**What you should do:**
Set out exactly, line by line, the stretch of data below that begins at the line containing "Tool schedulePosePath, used" and ends at the line containing "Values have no", with both ends kept.

**Data for this exercise:**

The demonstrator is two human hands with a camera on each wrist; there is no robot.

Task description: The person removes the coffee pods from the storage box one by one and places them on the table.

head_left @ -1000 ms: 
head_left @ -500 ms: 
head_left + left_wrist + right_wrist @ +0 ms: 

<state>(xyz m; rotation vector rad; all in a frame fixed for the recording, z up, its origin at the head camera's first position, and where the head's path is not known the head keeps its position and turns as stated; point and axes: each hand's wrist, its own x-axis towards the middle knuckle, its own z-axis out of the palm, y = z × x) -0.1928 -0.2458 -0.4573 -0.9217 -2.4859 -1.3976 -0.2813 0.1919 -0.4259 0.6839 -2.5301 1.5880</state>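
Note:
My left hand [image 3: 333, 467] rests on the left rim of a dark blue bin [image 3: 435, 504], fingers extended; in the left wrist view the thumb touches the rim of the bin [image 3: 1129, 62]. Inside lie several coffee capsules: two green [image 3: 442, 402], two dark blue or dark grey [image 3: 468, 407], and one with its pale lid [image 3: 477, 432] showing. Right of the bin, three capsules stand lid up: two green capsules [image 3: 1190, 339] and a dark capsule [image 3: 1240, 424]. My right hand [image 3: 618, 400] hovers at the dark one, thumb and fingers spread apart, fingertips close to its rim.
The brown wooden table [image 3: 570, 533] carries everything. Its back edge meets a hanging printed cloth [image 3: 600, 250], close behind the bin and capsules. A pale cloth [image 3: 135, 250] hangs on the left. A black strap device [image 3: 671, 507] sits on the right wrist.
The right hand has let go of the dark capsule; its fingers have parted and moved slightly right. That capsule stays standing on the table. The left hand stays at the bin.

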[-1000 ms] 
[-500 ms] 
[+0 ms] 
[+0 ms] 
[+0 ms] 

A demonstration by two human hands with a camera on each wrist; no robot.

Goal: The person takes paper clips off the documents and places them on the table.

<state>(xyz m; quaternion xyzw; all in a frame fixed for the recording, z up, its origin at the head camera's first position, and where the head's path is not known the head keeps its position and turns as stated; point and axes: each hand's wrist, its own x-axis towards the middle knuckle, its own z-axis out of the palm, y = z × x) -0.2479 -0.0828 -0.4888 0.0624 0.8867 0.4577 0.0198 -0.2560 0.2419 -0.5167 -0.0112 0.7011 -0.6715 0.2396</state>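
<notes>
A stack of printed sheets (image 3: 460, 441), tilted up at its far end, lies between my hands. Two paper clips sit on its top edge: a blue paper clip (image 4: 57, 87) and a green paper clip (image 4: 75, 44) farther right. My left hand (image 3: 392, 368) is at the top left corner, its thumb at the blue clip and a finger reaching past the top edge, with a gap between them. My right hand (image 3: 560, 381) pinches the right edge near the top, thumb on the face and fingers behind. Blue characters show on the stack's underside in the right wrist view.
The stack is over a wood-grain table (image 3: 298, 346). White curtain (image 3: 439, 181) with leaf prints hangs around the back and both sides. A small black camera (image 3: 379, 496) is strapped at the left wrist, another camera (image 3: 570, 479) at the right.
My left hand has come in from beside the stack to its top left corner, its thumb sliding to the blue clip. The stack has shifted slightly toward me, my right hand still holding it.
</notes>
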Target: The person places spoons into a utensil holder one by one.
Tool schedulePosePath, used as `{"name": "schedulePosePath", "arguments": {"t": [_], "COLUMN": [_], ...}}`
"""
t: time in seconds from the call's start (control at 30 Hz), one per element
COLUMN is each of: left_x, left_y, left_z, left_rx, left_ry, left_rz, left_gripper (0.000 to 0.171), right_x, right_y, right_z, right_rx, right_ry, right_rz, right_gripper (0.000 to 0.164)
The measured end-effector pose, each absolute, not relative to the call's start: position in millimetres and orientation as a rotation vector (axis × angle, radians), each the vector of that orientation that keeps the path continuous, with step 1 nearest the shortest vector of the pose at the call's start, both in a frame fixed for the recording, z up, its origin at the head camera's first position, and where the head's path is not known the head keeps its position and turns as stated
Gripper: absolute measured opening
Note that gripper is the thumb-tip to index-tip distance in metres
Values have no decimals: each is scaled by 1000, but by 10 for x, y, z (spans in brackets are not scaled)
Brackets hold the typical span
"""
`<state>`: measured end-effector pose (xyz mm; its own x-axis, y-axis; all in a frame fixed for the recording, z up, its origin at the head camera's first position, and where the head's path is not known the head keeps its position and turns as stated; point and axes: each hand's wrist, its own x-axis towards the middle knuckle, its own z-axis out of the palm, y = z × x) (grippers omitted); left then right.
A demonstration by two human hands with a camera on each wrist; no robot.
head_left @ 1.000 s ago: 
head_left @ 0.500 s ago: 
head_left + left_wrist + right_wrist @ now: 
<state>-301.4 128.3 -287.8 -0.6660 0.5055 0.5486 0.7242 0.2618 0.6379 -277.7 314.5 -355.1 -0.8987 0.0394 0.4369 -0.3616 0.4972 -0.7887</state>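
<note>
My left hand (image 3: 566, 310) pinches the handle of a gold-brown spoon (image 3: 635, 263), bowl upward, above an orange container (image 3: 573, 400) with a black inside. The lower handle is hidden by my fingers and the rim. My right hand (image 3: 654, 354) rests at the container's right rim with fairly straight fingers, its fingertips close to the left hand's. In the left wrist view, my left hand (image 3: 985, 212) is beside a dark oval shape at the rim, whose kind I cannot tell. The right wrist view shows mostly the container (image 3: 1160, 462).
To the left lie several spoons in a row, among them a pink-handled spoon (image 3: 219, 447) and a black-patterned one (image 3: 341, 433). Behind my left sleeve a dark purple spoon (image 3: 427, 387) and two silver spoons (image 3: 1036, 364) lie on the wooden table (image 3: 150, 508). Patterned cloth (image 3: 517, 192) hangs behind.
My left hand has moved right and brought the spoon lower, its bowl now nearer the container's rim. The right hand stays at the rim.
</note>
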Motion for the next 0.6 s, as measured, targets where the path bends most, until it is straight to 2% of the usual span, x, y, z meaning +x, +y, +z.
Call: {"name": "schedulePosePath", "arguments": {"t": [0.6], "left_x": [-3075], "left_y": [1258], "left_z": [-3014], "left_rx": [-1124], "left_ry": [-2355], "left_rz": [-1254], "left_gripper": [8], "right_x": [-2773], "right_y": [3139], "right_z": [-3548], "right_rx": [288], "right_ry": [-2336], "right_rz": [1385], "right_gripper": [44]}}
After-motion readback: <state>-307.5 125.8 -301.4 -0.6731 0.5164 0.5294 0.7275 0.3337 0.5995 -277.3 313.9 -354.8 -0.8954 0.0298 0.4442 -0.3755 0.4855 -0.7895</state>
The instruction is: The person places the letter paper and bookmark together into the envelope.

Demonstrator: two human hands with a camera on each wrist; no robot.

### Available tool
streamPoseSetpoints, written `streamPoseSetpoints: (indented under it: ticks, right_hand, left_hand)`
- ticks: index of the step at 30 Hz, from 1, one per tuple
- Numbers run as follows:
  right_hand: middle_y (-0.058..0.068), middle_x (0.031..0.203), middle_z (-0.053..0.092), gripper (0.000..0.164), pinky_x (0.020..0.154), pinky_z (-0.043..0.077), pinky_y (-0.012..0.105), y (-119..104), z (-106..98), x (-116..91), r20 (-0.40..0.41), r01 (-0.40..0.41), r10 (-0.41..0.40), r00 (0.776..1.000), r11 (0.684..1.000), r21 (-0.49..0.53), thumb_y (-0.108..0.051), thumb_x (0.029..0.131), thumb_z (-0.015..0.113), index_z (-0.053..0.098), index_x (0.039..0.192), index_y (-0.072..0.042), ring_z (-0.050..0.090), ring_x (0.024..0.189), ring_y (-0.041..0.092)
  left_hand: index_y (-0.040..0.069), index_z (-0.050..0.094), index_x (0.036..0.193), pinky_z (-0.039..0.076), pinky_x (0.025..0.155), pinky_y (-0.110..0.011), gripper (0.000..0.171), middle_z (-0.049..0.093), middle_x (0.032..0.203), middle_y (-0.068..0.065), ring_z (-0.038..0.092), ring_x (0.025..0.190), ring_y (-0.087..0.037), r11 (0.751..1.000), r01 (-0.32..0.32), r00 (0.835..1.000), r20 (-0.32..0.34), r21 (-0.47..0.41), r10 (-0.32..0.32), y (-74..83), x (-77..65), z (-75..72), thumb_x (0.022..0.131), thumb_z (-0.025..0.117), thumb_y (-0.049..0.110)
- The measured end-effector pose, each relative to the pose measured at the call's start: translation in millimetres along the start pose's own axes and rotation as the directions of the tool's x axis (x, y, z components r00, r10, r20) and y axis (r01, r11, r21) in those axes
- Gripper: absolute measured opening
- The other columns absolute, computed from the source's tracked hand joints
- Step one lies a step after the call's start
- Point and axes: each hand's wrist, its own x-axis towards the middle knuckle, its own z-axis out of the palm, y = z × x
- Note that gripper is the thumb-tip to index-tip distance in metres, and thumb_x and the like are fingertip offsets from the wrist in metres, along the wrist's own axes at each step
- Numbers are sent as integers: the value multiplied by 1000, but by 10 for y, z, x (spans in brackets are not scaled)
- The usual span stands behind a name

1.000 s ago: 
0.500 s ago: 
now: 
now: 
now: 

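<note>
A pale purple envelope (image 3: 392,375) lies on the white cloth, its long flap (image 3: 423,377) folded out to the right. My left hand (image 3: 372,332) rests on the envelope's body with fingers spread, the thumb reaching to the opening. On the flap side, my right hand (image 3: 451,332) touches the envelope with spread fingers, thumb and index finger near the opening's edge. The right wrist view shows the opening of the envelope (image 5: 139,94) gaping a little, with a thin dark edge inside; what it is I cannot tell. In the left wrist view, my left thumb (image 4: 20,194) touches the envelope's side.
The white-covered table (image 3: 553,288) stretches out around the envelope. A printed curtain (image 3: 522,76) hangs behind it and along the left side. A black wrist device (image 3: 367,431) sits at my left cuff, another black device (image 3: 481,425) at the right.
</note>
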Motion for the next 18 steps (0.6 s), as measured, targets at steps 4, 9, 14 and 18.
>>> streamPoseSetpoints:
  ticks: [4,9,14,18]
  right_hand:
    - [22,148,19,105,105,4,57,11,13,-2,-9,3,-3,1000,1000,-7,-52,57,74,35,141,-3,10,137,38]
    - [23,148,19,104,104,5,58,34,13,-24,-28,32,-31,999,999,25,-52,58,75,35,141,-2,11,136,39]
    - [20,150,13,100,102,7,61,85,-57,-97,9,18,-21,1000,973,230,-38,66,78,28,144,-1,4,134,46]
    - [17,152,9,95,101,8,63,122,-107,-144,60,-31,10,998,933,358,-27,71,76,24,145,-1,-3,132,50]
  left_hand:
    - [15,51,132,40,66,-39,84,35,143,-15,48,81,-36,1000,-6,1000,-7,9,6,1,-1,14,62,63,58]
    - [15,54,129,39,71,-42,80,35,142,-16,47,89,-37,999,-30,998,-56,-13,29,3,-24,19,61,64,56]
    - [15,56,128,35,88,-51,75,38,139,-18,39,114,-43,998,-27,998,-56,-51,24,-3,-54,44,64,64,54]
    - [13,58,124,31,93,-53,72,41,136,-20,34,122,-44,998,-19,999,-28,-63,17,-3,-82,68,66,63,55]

**The completed task:**
Tool schedulePosePath, used as `{"name": "schedulePosePath", "arguments": {"t": [_], "COLUMN": [_], ...}}`
"""
t: time in seconds from the call's start (control at 30 Hz), one per element
COLUMN is each of: left_x, left_y, left_z, left_rx, left_ry, left_rz, left_gripper (0.000 to 0.171), right_x, right_y, right_z, right_rx, right_ry, right_rz, right_gripper (0.000 to 0.164)
The measured end-effector pose, each absolute, not relative to the call's start: position in millimetres and orientation as a rotation vector (axis × angle, radians), each the vector of that orientation that keeps the path continuous, with step 1 nearest the shortest vector of the pose at the call's start, both in a frame fixed for the recording, z up, its origin at the head camera's first position, and where the head's path is not known the head keeps its position and turns as stated
Gripper: absolute measured opening
Note that gripper is the thumb-tip to index-tip distance in metres
Values have no decimals: each is scaled by 1000, but by 10 for x, y, z (spans in brackets are not scaled)

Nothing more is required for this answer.